--- Task instructions ---
Copy out all of the data below exactly, so that no word differs from the original.
● ● ●
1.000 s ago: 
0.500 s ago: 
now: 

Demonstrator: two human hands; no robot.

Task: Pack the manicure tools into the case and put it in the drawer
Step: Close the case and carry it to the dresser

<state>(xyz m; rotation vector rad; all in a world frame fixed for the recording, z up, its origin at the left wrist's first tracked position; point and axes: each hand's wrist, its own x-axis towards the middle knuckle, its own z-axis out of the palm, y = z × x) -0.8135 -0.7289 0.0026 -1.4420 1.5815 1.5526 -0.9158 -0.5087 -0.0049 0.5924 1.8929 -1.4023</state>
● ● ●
--- Solution for this problem ---
1.000 s ago: 
0.500 s ago: 
now: 

Demonstrator: two human hands; no robot.

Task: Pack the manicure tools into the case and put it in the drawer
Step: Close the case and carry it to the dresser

<state>(xyz m; rotation vector rad; all in a world frame fixed for the recording, z up, its origin at the left wrist's first tracked position; point and axes: each hand's wrist, its own x-axis towards the middle knuckle, its own z-axis out of the palm, y = z × x) -0.8135 -0.7289 0.0026 -1.4420 1.5815 1.5526 -0.9158 -0.5087 -0.0049 0.5924 1.8929 -1.4023</state>

The required output has been supplied.